- Problem details:
Print, exactly as they appear in the listing below, the lines from the line with "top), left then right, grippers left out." to the line with "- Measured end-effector", with both end lines kept.

★ ★ ★ ★

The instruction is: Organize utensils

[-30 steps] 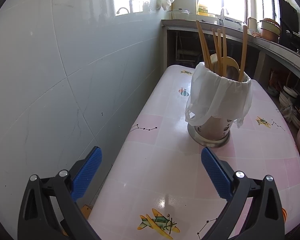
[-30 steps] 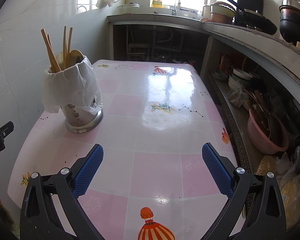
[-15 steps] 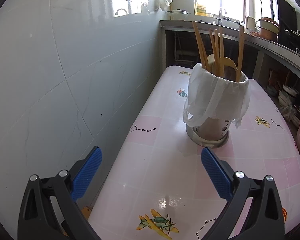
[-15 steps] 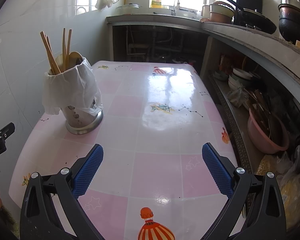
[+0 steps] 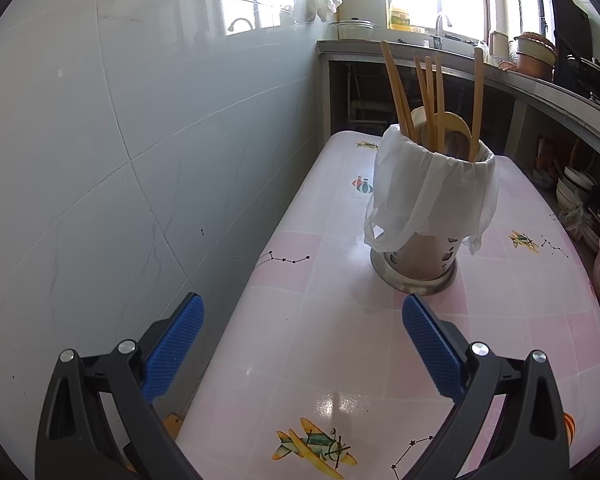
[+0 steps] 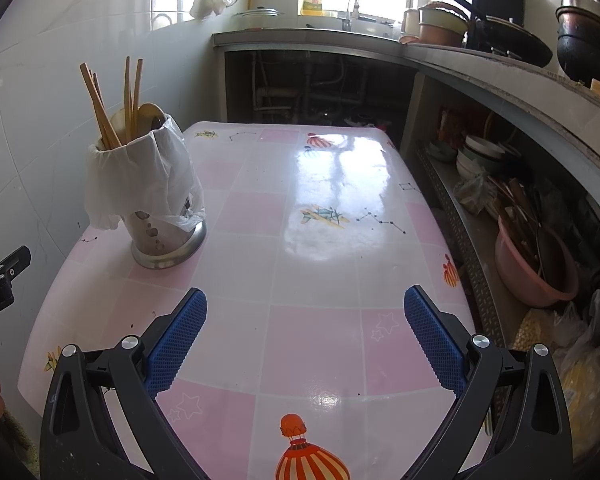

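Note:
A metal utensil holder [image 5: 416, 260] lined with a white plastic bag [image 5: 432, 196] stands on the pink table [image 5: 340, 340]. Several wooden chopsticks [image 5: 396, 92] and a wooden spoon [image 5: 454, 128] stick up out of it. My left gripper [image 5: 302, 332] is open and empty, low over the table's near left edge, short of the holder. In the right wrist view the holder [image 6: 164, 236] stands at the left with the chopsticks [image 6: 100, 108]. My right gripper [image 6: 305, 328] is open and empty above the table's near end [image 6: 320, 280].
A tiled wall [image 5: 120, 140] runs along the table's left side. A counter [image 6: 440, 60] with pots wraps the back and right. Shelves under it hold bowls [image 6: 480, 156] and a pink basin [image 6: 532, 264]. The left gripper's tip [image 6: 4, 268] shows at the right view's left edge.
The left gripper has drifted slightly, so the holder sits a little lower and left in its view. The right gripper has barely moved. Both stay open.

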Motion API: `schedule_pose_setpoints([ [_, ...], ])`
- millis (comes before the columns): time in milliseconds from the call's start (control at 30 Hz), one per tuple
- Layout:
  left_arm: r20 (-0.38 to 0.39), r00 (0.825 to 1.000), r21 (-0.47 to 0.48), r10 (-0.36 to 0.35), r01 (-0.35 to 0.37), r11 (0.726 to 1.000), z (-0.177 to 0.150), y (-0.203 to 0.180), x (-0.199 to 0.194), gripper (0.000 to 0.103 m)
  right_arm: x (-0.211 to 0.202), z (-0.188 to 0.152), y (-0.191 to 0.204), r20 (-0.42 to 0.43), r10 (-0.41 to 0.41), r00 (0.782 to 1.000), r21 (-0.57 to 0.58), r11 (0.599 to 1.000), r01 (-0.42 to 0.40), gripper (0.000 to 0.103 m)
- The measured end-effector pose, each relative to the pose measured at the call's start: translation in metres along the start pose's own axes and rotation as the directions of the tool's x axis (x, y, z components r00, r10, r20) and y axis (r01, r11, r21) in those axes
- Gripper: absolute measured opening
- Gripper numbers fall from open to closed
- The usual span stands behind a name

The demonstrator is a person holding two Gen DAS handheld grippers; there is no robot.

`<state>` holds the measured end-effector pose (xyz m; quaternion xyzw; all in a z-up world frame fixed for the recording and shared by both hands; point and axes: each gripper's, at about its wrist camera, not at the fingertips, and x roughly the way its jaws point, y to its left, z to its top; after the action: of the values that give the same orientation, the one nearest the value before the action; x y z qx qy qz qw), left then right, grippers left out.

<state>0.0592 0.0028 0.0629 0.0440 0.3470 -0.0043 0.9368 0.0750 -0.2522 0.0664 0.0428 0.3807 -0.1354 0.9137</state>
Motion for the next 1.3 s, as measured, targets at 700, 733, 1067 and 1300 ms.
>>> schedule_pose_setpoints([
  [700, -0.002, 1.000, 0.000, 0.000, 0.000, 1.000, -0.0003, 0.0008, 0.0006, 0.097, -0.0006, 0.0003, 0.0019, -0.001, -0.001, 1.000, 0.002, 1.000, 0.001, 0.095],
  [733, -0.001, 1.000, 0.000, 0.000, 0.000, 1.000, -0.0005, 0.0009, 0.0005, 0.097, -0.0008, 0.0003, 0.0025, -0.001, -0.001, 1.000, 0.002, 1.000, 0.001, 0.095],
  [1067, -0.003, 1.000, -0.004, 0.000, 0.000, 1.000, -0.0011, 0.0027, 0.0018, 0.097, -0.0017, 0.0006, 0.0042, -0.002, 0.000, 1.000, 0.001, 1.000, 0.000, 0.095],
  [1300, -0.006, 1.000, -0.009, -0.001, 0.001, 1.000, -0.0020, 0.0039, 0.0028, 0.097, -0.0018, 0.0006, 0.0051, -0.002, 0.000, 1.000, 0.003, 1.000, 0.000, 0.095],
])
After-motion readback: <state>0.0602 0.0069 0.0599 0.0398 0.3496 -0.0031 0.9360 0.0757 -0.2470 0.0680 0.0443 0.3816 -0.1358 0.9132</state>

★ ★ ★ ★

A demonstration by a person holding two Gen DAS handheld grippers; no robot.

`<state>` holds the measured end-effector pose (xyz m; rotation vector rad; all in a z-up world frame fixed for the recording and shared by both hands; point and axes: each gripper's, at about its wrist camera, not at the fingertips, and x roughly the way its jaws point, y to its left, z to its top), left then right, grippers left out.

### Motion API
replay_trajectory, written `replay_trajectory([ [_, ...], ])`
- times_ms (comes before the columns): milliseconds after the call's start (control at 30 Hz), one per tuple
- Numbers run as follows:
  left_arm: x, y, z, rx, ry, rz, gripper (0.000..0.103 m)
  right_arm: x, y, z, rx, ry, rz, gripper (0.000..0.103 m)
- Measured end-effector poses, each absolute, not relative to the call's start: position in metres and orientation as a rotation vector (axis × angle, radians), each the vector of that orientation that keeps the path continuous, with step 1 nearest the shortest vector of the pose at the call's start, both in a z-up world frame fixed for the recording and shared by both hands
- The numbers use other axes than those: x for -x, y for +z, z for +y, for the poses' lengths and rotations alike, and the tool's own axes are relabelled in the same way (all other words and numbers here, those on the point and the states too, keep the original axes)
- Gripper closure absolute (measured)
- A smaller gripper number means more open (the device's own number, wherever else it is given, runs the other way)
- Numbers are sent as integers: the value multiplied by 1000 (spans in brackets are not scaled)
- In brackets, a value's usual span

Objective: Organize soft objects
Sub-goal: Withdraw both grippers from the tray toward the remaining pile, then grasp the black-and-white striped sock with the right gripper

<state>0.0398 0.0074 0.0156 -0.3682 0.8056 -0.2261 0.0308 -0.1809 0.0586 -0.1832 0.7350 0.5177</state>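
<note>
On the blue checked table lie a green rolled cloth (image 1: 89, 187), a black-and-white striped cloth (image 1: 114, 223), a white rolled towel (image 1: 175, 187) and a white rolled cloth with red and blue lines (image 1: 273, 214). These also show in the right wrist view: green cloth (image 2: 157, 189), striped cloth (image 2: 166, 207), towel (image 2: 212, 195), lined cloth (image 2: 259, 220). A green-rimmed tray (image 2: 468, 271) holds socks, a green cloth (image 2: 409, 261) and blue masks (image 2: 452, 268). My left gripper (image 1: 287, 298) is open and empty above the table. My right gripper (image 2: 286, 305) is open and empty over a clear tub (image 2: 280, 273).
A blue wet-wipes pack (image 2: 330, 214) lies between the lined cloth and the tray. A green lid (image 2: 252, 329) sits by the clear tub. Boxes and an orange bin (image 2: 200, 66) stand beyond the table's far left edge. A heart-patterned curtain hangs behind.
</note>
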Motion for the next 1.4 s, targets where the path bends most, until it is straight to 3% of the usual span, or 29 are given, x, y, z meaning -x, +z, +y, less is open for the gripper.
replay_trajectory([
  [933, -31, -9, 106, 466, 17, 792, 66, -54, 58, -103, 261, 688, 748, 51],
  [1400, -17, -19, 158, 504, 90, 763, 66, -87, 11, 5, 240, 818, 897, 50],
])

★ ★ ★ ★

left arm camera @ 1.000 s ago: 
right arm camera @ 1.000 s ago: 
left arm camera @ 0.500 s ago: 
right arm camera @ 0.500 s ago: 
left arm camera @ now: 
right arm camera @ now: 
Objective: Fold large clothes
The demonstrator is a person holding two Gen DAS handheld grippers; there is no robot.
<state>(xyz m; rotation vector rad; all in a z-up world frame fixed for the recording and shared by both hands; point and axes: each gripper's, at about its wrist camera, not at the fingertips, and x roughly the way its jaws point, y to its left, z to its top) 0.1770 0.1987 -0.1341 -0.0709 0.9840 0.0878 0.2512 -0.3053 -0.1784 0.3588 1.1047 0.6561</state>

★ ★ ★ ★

- Answer to this exercise:
`<state>` holds the measured end-effector pose (xyz m; rotation vector rad; all in a z-up world frame fixed for the recording and shared by both hands; point and axes: each gripper's, at about its wrist camera, not at the fingertips, and x roughly the way its jaws point, y to its left, z to its top), left then right, grippers left out.

### Motion API
replay_trajectory, written `replay_trajectory([ [_, ...], ])`
- times_ms (comes before the columns): milliseconds after the call's start (control at 30 Hz), one per tuple
- Numbers run as follows:
  left_arm: x, y, z, rx, ry, rz, gripper (0.000..0.103 m)
  right_arm: x, y, z, rx, ry, rz, gripper (0.000..0.103 m)
- Measured end-effector poses, each absolute, not relative to the call's start: position in metres and orientation as a rotation vector (axis × angle, radians), each the vector of that orientation that keeps the path continuous, with step 1 nearest the shortest vector of the pose at the call's start, both in a z-up world frame fixed for the recording and shared by both hands

There's no more to the answer.